• _Instructions for the task_: Copy each line of the data below exactly, leaving out pictures.

• _Data section_:
BEGIN

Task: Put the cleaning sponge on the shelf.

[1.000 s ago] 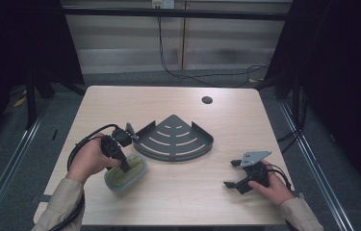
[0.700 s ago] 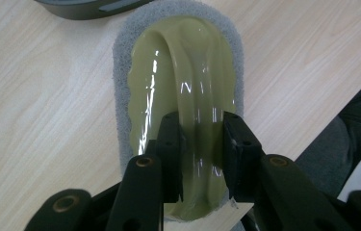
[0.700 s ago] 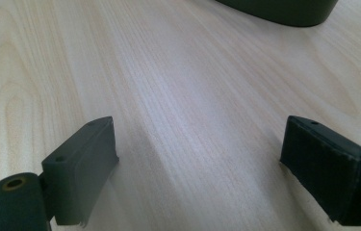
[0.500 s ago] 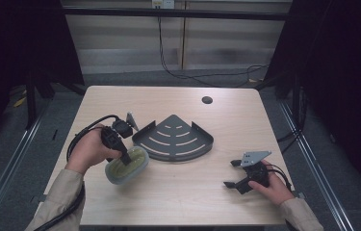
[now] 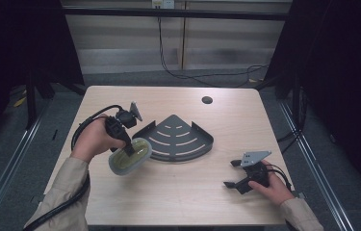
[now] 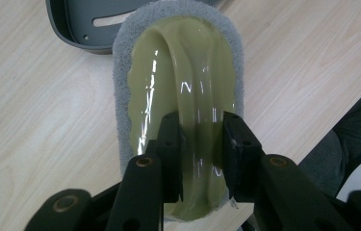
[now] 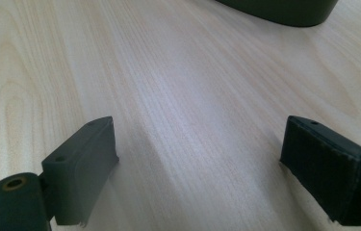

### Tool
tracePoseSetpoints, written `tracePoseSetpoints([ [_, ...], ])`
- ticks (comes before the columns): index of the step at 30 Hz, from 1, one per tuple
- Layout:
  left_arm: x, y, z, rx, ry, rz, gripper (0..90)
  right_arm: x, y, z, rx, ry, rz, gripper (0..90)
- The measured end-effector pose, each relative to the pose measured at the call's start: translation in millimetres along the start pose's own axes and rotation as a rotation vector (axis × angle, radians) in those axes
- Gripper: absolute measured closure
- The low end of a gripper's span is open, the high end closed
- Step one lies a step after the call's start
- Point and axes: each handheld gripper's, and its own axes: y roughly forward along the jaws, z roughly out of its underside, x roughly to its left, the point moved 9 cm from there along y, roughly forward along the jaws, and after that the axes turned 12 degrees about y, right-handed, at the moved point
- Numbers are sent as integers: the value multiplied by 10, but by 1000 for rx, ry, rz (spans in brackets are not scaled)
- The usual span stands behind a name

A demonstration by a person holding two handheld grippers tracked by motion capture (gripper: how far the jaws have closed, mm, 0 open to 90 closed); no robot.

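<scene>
left hand-held gripper (image 6: pixel 201 144) clamped on glossy yellow-green handle – oval grey-foam scrubber (image 6: pixel 120 67), right hand-held gripper (image 7: pixel 197 168) wide open

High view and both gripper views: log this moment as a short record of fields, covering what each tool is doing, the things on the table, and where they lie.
left tool: shut on the handle of the scrubbing pad, which looks raised off the table
scrubbing pad: oval, grey sponge rim, yellow-green glossy handle, beside the rack's left corner
right tool: open, nothing between the jaws, low over bare table
corner rack: dark grey, fan-shaped, slotted, mid-table, nothing in it
table hole: dark round spot near the far edge
</scene>
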Motion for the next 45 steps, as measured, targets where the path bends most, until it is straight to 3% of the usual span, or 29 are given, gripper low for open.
tracePoseSetpoints([
  [24, 186, -73, -281, -16, -13, -11, 714, 0, 0, 0, 0, -1, -1, 117],
  [45, 305, -16, -610, -29, -10, -13, 714, -1, 0, -1, 0, 0, 0, 117],
])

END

• _Reply_:
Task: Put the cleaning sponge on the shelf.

[1.000 s ago] 
[0.700 s ago] 
[0.700 s ago] 
[0.500 s ago] 
[now] 
[now] 
[now] 

### Tool
tracePoseSetpoints, written `tracePoseSetpoints([ [_, ...], ])`
- ticks (comes before the columns): index of the step at 30 Hz, from 1, one per tuple
- Layout:
  left_arm: x, y, z, rx, ry, rz, gripper (0..90)
  right_arm: x, y, z, rx, ry, rz, gripper (0..90)
- The measured end-effector pose, each relative to the pose measured at the call's start: translation in millimetres along the start pose's own axes and rotation as a rotation vector (axis × angle, radians) in those axes
- Gripper: absolute measured closure
- The low end of a gripper's span is open, the high end closed
- Step one lies a step after the call's start
- Point and axes: each handheld gripper's, and its own axes: y roughly forward along the jaws, z roughly out of its underside, x roughly to its left, the point moved 9 cm from there along y, roughly forward along the jaws, and after that the axes turned 12 degrees about y, right-handed, at the moved point
- Numbers are sent as integers: the value multiplied by 10, but by 1000 for rx, ry, rz (spans in brackets are not scaled)
- The usual span stands behind a name

A demonstration by a person holding two handheld grippers tracked by motion capture (gripper: how far the jaws have closed, mm, 0 open to 90 closed); no robot.

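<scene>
left hand-held gripper (image 6: pixel 201 144) clamped on glossy yellow-green handle – oval grey-foam scrubber (image 6: pixel 120 67), right hand-held gripper (image 7: pixel 197 168) wide open

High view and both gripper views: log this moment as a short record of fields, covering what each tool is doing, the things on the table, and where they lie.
left tool: shut on the handle of the scrubbing pad, which looks raised off the table
scrubbing pad: oval, grey sponge rim, yellow-green glossy handle, beside the rack's left corner
right tool: open, nothing between the jaws, low over bare table
corner rack: dark grey, fan-shaped, slotted, mid-table, nothing in it
table hole: dark round spot near the far edge
</scene>
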Motion for the next 45 steps, as measured, targets where the path bends most, until it is straight to 3% of the usual span, or 29 are given, gripper low for open.
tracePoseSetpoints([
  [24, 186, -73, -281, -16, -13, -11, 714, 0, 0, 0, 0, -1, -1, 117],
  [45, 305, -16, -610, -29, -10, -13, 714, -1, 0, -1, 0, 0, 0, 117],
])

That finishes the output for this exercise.